By Ashley Lodato

Winthrop artist Hannah Viano opened a show last week in Port Townsend, at the Northwest Maritime Center. “Driftwood and Daring: An Artist’s Adventures in the Inside Passage” showcases Hannah’s paper-cut art (all made with a single dark sheet of paper and an Xacto knife) that has been inspired by her many trips through the Inside Passage from Puget Sound to Alaska.

Hannah was raised on a boat and is an accomplished sailor; last year she raced in the rigorous Race to Alaska — a human- and wind-powered 750-mile race (sail, paddle or row) from Port Townsend to Ketchikan. Yet in much of her sailing and coastal exploration, Hannah makes time to observe, sketch, paint and file away ideas for future art projects. “Driftwood and Daring” is showing throughout the month of March, so if you find yourself in the Port Townsend area in the next two weeks you can drop in and see it.

Seven tired but happy young athletes are home from the Nordic Junior National Championships in Cable, Wisconsin. Claire Waichler, Ella Hall, Eli Nielsen, Peter Aspholm, Emerson Worrell, Gretta Scholz and Novie McCabe all competed in various relays, sprints and distance races during the week-long event. They also coped with some of the race changes that were dictated by snow conditions, such as races being delayed while snow was being trucked in to the trails.

Most of the athletes are home and enjoying a bit of a rest, but the two biathletes — Claire and Eli — headed straight to Valcartier, Quebec, for the Canadian Biathlon Championships, which take place this week. Registration for these races, I noticed, contains not only the usual race distance information and start lists, but also thoughtfully includes an opportunity to order chocolate fondue. Those Canadians sure know how to put on races!

Rendezvous part-time resident Dianne Edmonds has been raising her eyebrows at the misspelled neighborhood road sign for years, but she remembers with great fondness a sign that used to be located on Highway 20 near the Methodist Church, promising “Sun Worship” (undoubtedly indicating the day of the weekly sermon, as opposed to championing a type of solar reverence).

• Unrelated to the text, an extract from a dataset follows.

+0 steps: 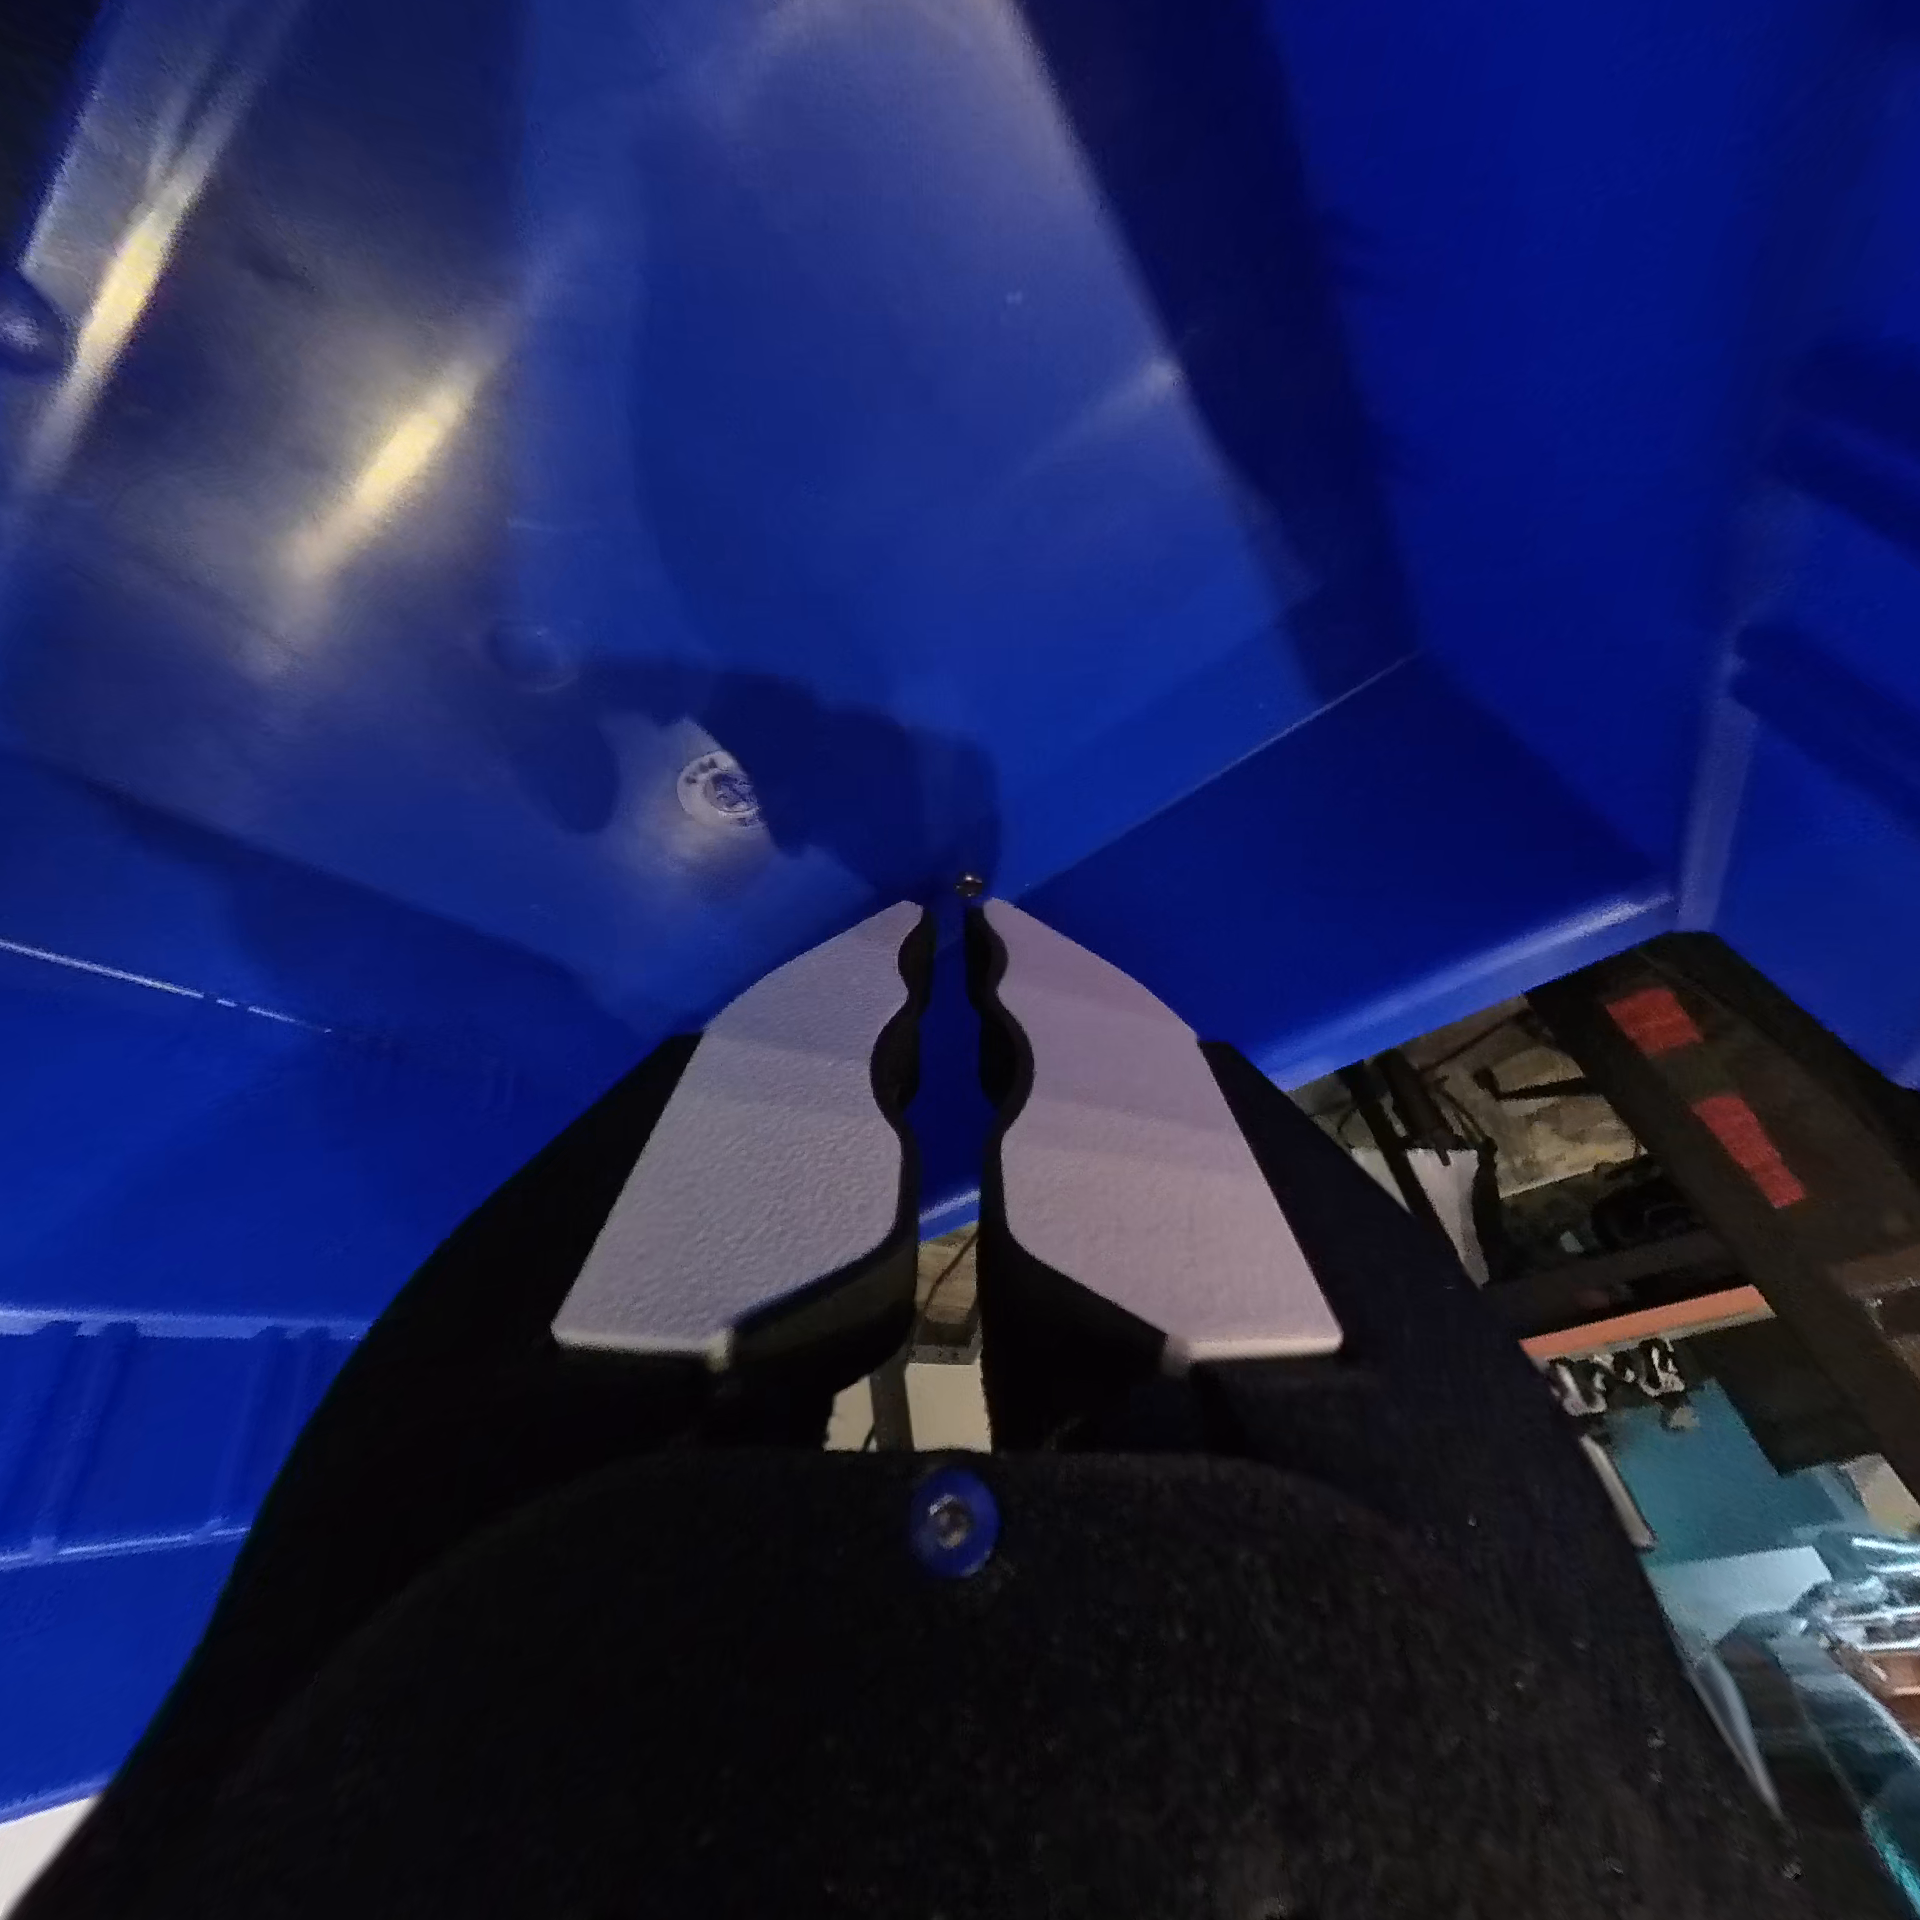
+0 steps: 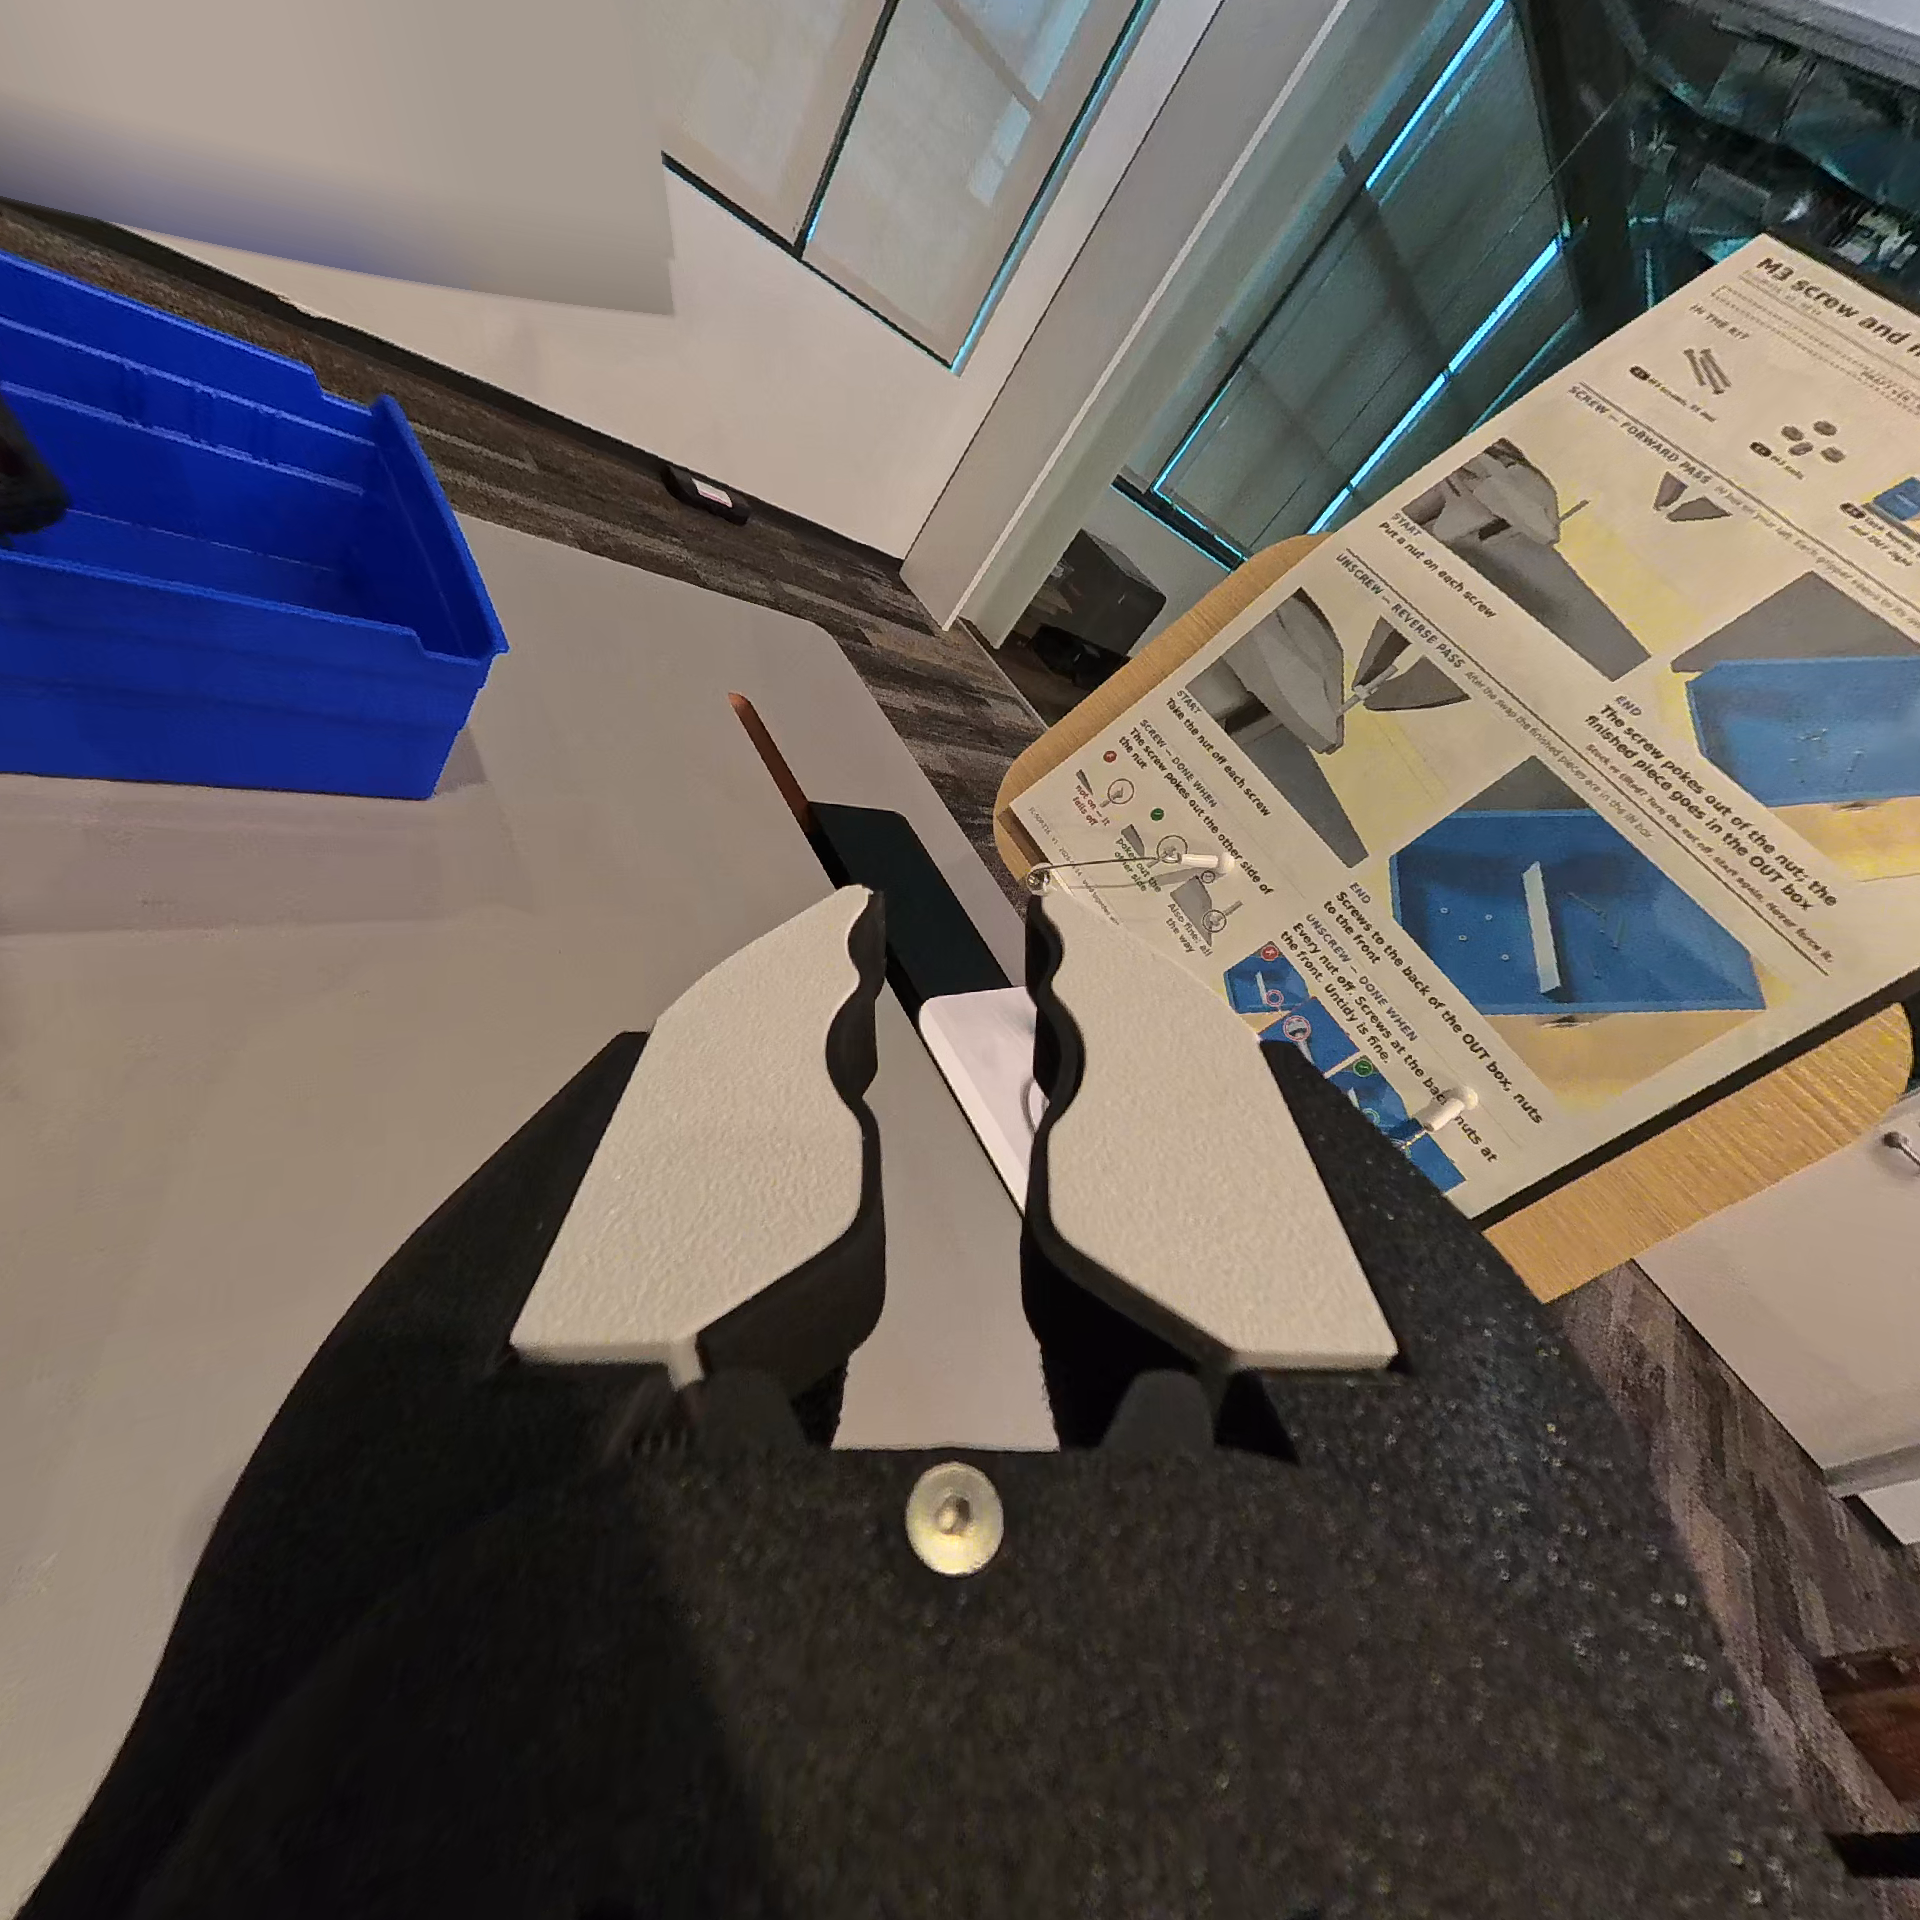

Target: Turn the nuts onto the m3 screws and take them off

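Black-bodied with pale grey finger plates, the left tool (image 1: 951,909) reaches deep inside a glossy blue plastic bin (image 1: 1299,540), its fingers nearly together with only a thin slit between them. Just beyond the tips, dead ahead, lies a tiny metallic piece (image 1: 968,884), screw or nut, I cannot tell; whether it is pinched is unclear. Otherwise the bin looks bare. Over the grey table (image 2: 260,987), the right tool (image 2: 951,904) gapes, holding nothing, well apart from the bin.

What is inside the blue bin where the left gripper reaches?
In the left wrist view, a tiny metal piece lies on the blue bin floor just past the nearly closed left gripper. The gripper body hides the floor beneath it.
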Motion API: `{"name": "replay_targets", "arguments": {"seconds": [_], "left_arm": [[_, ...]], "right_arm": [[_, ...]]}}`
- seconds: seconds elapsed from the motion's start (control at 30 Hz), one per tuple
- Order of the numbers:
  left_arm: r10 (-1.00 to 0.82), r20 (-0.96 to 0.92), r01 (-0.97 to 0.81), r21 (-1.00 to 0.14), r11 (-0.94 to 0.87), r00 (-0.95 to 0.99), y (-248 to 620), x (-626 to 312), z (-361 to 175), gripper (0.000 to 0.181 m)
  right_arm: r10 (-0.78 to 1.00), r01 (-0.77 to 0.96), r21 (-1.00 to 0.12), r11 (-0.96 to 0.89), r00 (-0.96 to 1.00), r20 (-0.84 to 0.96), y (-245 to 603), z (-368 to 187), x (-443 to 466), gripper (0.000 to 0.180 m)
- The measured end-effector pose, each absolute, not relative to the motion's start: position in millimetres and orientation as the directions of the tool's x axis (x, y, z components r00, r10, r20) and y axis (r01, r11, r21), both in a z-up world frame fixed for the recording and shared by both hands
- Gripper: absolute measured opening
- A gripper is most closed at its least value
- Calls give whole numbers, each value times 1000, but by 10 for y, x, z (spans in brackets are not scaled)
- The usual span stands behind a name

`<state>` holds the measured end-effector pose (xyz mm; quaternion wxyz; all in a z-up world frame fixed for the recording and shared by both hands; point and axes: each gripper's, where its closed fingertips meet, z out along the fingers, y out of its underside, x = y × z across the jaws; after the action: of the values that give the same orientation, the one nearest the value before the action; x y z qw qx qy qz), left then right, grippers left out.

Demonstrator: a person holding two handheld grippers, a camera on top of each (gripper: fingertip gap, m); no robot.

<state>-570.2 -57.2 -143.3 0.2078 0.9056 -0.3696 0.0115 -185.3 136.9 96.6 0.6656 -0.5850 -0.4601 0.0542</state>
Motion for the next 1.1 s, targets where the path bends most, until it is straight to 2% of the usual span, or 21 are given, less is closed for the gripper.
{"name": "replay_targets", "arguments": {"seconds": [0.23,0.33,0.5,0.67,0.73,0.87,1.1], "left_arm": [[-772,255,-806,308,-506,582,-581,-5662,-1417,7],[-893,194,-908,194,-371,406,-417,-5690,-1397,5],[-944,175,-958,-7,-287,281,-289,-5608,-1264,4],[-966,184,-969,-137,-206,180,-398,-5518,-1231,21],[-985,133,-979,-151,-134,114,-408,-5531,-1248,26],[-998,60,-997,-76,23,-27,-440,-5658,-1324,18],[-987,161,-996,-85,4,-18,-475,-5641,-1332,20]], "right_arm": [[615,463,-826,320,562,553,1352,961,-1879,25],[611,462,-821,335,556,563,1333,972,-1898,25],[614,469,-819,330,553,564,1344,945,-1910,25],[612,473,-817,328,553,566,1348,928,-1909,25],[610,477,-817,324,554,566,1360,914,-1909,25],[602,493,-810,318,555,574,1388,886,-1908,25],[605,497,-813,304,558,568,1420,851,-1907,25]]}}
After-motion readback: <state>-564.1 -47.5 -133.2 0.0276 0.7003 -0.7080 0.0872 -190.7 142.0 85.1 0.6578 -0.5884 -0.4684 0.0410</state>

After the heavy, wet snowstorms of the past week, I’d say that there are quite a few of us who would be happy to worship the sun for a few moments, should it choose to make an appearance.   

I was ready to lay the road sign theme to rest, and I will, I promise, right after I share with you that Dave Sabold is hoping to swing by Smallwoods’ farm stand for some “elf serve apples” on his way back from the “Blowout Tire Sale” in Okanogan.